Mas essa sua rebeldia e acusação contra o Infinito, provocada exatamente pela sua compaixão pelo finito, deve ser lida como uma celebração tanto do finito quanto do Infinito, tanto do Eterno quanto do provisório - se bem que uma celebração negativa, é verdade.

Pois ao perceber (e se comover com) o secreto lamento e perplexidade das coisas, Cecília no fundo o que faz é um impressionante inventário do colorido e da diversidade, da palpitação e da delicadeza que habita no mundo que é ofertada pelo Infinito - ou riqueza na qual o Ser se desdobra. São tantas criaturas, são tantos inatantes, frutos pendentes da árvore. E o único que pode ter olhos e compaixão para todos eles é exatamente o fruto humano.

Donde se pode entender que, ao fazer a sua acusação, a poeta está apenas cumprindo-se como olhos do divino, pois na fala da poeta é o próprio Infinito que fala, é o Infinito que, transmutado no finito humano, testemunha seus próprios desdobramentos, os seus quase infinitos entes - ou sua criação, para quem preferir.
É o Infinito, a Fonte, Deus, o Ser, a Presença, quem, através do poético e profundo olhar humano, permite a esse mesmo humano perceber as falhas, os limites que ainda existem e sempre existirão no meio do mundo.

E no processo de nos permitir esse olhar, o mesmo Infinito também nos insinua, ou nos abre a possibilidade, ou nos coloca a tarefa de, enquanto frutos privilegiado que somos, realizarmos uma intervenção e uma participação generosas, cuidadosas, praticarmos um real envolvimento na transformação e no aperfeiçoamento da criação, do mundo, dos entes e, por conseqüência, do próprio Infinito, do próprio Espírito.
Afinal, se como diz Hegel o Espírito negou-se a si mesmo para se cumprir como Natureza, como finito e imperfeito, nada mais lógico que convoque suas criaturas privilegiadas para ajudarem-no a se aperfeiçoar, para colaborarem, co-operarem no sentido de que o Espírito retorne a si mesmo.
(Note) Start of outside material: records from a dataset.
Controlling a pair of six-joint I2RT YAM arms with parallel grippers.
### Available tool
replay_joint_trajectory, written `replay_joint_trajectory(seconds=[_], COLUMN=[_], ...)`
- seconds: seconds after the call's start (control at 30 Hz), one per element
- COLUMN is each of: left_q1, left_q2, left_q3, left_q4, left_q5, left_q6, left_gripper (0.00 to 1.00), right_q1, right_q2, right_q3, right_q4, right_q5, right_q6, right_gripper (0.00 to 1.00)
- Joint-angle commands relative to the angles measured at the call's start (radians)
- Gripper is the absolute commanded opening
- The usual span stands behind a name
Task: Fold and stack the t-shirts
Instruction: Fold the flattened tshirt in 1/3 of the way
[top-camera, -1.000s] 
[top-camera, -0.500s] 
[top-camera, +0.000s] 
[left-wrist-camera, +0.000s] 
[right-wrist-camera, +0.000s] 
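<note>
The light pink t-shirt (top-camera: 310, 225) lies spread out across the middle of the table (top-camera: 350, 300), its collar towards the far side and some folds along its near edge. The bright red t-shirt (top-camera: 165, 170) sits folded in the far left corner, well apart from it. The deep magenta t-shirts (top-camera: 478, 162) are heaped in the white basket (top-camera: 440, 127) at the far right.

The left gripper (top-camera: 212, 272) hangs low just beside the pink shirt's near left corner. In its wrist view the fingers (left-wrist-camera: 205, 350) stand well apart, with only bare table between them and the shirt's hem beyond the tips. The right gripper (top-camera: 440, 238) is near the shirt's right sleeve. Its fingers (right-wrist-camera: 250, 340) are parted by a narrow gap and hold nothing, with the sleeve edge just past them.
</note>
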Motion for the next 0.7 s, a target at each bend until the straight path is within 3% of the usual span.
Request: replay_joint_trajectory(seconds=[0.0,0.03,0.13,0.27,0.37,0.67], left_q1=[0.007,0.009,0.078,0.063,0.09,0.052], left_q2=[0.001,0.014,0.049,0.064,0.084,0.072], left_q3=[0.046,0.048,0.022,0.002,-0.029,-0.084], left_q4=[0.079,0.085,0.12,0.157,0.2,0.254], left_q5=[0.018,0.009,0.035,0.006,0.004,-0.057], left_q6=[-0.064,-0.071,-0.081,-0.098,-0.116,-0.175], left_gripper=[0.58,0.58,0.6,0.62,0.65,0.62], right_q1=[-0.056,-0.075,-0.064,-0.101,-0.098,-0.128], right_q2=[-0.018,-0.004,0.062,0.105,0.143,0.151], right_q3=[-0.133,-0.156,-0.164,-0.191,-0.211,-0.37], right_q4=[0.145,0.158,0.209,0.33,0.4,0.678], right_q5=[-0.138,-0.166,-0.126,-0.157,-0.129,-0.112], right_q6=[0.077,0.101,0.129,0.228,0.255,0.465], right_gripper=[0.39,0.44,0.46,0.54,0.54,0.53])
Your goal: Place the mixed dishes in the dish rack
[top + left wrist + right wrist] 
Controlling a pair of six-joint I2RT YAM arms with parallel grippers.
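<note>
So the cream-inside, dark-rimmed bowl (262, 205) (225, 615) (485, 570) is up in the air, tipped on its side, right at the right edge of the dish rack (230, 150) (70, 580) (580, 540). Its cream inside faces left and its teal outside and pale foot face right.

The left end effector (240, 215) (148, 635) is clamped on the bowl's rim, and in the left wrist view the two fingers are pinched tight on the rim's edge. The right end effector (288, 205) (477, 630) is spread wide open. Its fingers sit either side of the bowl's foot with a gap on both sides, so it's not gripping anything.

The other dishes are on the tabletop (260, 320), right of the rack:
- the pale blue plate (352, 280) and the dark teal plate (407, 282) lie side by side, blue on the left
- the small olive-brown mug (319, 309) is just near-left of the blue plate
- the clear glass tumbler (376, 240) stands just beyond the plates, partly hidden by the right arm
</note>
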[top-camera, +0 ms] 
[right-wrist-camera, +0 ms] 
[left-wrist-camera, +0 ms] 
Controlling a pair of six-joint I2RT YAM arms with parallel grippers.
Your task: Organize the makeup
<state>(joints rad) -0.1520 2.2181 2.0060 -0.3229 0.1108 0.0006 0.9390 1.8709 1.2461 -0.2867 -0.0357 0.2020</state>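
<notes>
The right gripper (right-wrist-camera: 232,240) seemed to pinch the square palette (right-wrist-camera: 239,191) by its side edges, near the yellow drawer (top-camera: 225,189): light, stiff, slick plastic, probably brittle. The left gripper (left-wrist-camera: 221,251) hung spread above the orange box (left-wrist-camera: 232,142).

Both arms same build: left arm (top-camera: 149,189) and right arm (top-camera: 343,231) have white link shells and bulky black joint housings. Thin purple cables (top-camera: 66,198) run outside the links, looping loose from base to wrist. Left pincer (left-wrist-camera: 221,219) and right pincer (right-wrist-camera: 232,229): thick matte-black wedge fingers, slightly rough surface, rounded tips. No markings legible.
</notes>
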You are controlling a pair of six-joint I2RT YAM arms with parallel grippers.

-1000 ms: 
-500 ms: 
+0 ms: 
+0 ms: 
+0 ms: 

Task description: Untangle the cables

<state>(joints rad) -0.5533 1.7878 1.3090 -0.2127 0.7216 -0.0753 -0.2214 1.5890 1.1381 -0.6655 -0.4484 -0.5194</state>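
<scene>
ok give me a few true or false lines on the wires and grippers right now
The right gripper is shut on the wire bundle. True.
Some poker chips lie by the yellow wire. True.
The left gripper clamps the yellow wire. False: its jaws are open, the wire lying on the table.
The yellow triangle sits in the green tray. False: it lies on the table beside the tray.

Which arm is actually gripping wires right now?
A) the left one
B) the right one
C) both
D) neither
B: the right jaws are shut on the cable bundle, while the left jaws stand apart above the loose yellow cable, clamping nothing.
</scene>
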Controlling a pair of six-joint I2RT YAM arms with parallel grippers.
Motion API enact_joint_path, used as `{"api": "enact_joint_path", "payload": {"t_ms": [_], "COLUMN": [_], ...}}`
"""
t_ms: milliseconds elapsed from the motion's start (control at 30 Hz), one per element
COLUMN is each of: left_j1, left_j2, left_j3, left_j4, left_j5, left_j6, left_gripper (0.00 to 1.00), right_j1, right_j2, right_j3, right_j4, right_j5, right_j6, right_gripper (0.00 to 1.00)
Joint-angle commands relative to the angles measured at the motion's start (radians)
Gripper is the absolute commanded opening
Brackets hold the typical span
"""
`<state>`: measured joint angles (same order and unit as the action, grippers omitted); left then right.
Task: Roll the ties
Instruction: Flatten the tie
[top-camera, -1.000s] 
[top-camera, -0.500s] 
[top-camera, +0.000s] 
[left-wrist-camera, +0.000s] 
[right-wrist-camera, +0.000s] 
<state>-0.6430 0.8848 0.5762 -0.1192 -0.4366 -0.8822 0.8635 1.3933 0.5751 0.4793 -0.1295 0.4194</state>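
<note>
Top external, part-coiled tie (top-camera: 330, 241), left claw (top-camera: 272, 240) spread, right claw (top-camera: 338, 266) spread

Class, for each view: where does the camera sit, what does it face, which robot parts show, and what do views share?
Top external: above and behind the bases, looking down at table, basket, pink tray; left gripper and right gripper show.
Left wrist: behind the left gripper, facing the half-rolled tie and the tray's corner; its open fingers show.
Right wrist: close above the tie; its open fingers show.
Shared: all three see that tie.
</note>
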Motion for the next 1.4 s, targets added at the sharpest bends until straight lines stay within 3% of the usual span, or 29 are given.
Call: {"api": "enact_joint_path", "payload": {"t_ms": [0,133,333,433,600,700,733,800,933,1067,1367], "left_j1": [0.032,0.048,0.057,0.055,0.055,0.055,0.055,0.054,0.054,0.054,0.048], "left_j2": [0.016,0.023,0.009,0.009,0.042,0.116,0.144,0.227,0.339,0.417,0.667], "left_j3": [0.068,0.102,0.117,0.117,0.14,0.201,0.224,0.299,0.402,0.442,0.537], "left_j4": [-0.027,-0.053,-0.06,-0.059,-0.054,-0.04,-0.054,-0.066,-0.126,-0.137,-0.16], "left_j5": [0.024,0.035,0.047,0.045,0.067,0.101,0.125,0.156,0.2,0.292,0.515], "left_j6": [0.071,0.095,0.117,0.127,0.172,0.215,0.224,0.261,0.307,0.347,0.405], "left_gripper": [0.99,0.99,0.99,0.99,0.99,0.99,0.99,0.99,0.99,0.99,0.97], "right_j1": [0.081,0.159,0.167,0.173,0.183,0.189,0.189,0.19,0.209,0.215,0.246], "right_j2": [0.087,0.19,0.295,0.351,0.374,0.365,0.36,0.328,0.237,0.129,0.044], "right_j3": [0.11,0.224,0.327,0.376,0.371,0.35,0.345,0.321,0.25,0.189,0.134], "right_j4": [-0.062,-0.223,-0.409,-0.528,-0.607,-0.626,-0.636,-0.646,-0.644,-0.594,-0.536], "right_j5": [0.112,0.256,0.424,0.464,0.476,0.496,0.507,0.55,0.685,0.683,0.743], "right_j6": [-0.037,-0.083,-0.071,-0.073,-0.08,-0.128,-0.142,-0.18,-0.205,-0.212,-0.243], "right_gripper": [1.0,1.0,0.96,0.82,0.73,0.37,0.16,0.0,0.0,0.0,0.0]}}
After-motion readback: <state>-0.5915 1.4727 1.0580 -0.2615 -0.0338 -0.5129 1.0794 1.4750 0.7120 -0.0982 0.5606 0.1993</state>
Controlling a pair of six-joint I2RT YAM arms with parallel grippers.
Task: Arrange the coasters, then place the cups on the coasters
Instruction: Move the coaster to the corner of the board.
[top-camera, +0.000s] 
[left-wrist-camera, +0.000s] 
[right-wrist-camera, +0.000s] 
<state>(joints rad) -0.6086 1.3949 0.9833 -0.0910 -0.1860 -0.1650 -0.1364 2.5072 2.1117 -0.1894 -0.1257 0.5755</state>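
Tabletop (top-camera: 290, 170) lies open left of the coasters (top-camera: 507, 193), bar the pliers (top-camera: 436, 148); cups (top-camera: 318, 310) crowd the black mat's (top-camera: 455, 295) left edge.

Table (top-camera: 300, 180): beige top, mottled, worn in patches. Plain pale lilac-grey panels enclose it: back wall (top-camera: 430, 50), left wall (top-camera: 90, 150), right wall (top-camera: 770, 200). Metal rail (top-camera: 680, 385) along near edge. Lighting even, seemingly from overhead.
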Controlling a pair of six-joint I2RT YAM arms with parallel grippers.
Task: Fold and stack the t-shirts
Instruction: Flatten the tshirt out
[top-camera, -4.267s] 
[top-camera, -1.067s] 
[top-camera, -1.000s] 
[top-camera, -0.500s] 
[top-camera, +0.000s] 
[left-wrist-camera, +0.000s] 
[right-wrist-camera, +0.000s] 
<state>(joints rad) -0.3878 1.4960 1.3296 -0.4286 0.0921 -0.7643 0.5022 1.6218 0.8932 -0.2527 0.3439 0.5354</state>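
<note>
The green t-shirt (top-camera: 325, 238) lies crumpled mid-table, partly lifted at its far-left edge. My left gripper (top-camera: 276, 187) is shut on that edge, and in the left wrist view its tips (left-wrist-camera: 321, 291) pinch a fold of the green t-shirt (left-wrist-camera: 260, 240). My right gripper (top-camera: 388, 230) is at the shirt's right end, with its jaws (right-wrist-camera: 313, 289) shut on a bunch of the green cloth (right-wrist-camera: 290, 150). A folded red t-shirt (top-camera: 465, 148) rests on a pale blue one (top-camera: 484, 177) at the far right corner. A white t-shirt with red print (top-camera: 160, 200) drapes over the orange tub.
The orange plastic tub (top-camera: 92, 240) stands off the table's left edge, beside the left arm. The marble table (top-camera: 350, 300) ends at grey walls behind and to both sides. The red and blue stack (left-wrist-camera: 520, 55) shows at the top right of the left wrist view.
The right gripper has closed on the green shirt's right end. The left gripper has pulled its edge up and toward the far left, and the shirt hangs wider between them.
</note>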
Ou para quem preferir a Bíblia: “Pois sabemos que toda a criação geme e sofre como que dores de parto ato o presente dia” (Romanos, 8-22).

E neste processo de co-operarem no retorno do Espírito a si mesmo, o finito que somos nós estará se alçando a um nível mais elevado de compreensão e vivência, estaremos nos tornando de fato parte, centelha do Espírito.
É neste sentido que o poema-acusação de Cecília pode ser lido como uma singela, entre milhares, co-operação no sentido de continuarmos o difícil e fascinante parto da criação.